Бигели в окружении стайки детишек вышли навстречу гостям. Особенно сердечно пани Бигель поздоровалась с Марыней, которую искренне любила, а кроме того, надеялась: чем лучше будет Марыне в их обществе, тем скорее смягчится ее сердце для Поланецкого. Плавицкий, который познакомился с Бигелем у пани Эмилии в свой прошлый приезд и оставил у них тогда в виде ответного жеста лишь визитную карточку, теперь держался этаким всемилостивым вельможей, как и подобает благовоспитанному человеку, взявшему на себя к тому же миссию привлекать на свою сторону «буржуазию». Он поцеловал пани Бигель руку, сказав ее супругу добродушно- покровительственным тоном:
– По нынешним временам каждому лестно посетить дом такого человека, а мне особенно, поскольку мой племянник, занявшись коммерцией, стал вашим компаньоном.
– Поланецкий – дельный человек, – ответил Бигель просто, пожимая протянутую ему руку в перчатке.
Дамы прошли в дом снять шляпы и, так как было совсем тепло, тотчас вернулись на веранду.
– Что, пана Поланецкого нет еще? – спросила пани Эмилия.
– Он здесь с самого утра, – отвечала пани Бигель, – а сейчас пошел навестить Краславскую. Это тут рядом, – объяснила она Марыне, – полуверсты не будет… Тут вокруг много дач, а эти дамы – наши ближайшие соседки.
– Я видела Терезу Краславскую на карнавале, – заметила Марыня. – Помнится, она всегда очень бледная была.
– Она и сейчас малокровьем страдает. Хотя и провела прошлую зиму в По.
Меньшие Бигели увлекли тем временем Литку, которую обожали, под сосны поиграть. Девочки стали ей показывать свои маленькие садики, разбитые на песке, в которых, собственно, всерьез ничего не росло. Осмотр то и дело прерывался поцелуями: девчурки, встав на цыпочки, чмокали Литку в щеку, а она, наклоняя русую головку, с нежностью целовала их в ответ.
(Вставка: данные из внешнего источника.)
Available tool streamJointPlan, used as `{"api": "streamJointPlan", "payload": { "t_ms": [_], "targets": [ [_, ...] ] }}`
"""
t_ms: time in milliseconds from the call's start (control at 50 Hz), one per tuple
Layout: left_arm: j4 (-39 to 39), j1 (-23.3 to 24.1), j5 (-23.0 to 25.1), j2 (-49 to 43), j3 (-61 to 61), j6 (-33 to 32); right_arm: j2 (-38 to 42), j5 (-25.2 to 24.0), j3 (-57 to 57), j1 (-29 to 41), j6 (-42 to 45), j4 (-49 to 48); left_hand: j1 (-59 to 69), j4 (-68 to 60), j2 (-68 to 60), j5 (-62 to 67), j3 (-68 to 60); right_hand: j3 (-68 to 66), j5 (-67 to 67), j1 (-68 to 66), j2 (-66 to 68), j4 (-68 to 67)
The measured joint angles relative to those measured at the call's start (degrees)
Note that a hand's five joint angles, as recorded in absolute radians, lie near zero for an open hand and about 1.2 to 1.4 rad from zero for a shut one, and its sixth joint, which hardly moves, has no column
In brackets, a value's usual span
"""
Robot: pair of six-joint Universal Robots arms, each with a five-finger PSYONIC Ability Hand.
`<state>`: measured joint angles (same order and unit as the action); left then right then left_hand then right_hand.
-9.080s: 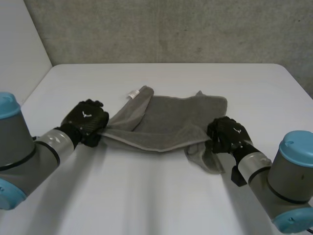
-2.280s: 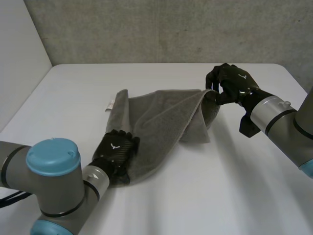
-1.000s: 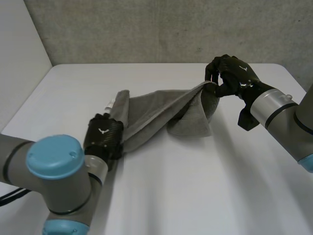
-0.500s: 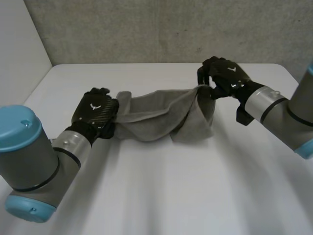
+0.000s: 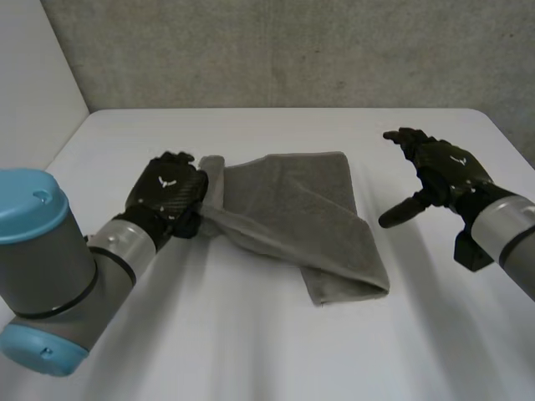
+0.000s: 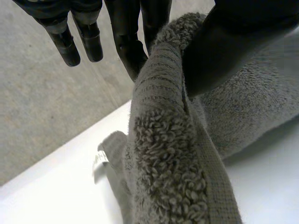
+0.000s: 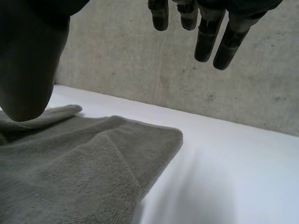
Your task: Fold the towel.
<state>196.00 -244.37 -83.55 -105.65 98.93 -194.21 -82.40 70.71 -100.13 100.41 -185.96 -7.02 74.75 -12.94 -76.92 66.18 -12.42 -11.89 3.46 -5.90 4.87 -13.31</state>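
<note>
On table (image 5: 251,351), towel (image 5: 294,202) in left hand (image 5: 168,191).

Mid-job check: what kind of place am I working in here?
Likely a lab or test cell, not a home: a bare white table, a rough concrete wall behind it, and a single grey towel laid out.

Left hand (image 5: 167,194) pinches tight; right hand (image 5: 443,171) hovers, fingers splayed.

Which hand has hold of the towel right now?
The left hand: it pinches the towel at its edge between thumb and fingers. The right hand is open with fingers spread, off to the towel's side and holding nothing.
</note>
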Motion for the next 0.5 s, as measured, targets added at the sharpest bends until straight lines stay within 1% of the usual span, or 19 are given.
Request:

Мальчики тоже не хотели отставать. Сначала вытоптали всю клумбу перед домом, выбирая для Литки георгины покрасивей, потом заспорили, какие она любит игры, и направились к пани Эмилии за разрешением спора.
– Я знаю, больше всего она любит серсо, – закричал Эдик, имевший обыкновение говорить очень громко, закрывая при этом глаза, – но мы не знаем, можно ли ей…
– Можно, только бегать нельзя.
– Хорошо, тетя Эмилия! Мы будем так бросать, чтобы кольца прямо к ней летели. А Юзек, если не умеет, пусть не бросает.
– Нет, я тоже хочу! – заныл Юзек.
И при мысли, что может лишиться такого удовольствия, выгнул губы подковой, готовясь зареветь.
– Юзек, я сама буду бросать тебе серсо, часто-часто! – поспешила Литка предотвратить взрыв отчаяния.
И глаза Юзека, уже наполнившиеся слезами, мигом просохли и заулыбались.
– Не бойтесь, они ее не обидят, – успокаивал пани Эмилию Бигель. – Такие сорванцы, но удивительно, до чего с ней осторожны! Это Поланецкий им внушил заботиться о ней.